In all these pathologies, an improvement in the specific symptoms can be observed when treated with cannabinoid. The positive results are also reflected in an improvement in quality of life.

In any medical discussion of treatments, the more these treatments impact the process of disease production, the greater the anticipated effectiveness. These are what we call physio-pathological treatments and would be the case of cannabinoids. As more and more pathologies are confirmed involving a deficiency of the ECS and are added to the list of conditions that can be improved with such treatment, we can answer the sceptics who question the use of cannabinoids as a universal panacea by saying that they simply treat the existing failure. We must again insist on the need, as well as scientific consensus, for randomised placebo-controlled clinical trials and also analytical and genetic studies.

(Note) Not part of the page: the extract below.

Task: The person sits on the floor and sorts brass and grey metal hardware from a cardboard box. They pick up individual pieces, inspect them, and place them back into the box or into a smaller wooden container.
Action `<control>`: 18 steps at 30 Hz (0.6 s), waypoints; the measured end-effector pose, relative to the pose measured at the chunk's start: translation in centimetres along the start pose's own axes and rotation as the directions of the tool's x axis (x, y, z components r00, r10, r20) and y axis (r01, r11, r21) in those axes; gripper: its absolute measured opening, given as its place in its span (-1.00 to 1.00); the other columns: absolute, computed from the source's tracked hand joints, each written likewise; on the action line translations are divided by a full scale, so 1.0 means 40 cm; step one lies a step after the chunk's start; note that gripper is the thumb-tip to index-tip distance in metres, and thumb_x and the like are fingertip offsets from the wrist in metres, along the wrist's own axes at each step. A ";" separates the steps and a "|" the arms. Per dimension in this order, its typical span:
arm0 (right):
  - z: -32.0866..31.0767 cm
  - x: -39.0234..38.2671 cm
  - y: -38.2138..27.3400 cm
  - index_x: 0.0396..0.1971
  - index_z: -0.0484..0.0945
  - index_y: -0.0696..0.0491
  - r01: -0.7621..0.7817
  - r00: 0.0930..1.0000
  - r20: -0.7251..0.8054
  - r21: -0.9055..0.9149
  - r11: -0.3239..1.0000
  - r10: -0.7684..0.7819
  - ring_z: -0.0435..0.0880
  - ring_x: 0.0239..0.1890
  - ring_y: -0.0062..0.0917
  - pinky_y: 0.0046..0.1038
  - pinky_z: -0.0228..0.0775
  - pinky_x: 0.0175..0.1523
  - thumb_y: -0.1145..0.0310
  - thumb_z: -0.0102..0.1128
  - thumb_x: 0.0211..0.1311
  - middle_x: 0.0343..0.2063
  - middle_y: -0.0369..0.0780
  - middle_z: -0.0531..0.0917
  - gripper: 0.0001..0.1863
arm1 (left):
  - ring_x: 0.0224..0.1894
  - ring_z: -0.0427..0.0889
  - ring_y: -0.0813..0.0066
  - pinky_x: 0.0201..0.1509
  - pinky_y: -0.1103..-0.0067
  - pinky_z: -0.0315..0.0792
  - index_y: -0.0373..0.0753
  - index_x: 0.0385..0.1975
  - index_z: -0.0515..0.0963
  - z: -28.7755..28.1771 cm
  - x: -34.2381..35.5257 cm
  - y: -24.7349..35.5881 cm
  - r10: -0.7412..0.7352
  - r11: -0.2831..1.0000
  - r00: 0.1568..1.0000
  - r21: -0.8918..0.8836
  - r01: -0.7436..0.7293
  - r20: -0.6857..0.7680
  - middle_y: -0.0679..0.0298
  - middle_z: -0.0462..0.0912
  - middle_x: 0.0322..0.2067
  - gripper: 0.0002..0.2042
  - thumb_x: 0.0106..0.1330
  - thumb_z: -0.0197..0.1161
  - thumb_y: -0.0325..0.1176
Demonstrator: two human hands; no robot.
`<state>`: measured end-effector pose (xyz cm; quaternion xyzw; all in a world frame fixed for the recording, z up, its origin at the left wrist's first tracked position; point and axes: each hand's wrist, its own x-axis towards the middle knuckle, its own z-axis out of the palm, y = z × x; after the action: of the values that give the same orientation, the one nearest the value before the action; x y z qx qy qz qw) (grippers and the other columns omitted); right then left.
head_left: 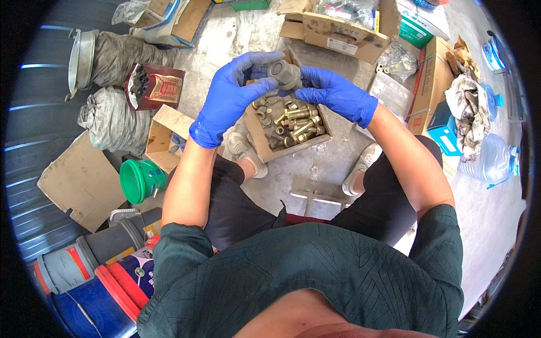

Finally, to return to my initial question –Is CECD theory or reality?– although more evidence is still needed for certain pathologies, I would be surprised if future findings find otherwise. All the evidence appears to point to the real existence of CECD, and I have held this belief ever since, coming from the field of problematic drug use, I first began to get involved in the study and understanding of such diseases and the ECS. For a clinical practitioner, this hypothesis is almost self-evident. It is rational and, in empirical terms, it matches the praxis almost perfectly. Indisputably, final confirmation requires more scientific evidence.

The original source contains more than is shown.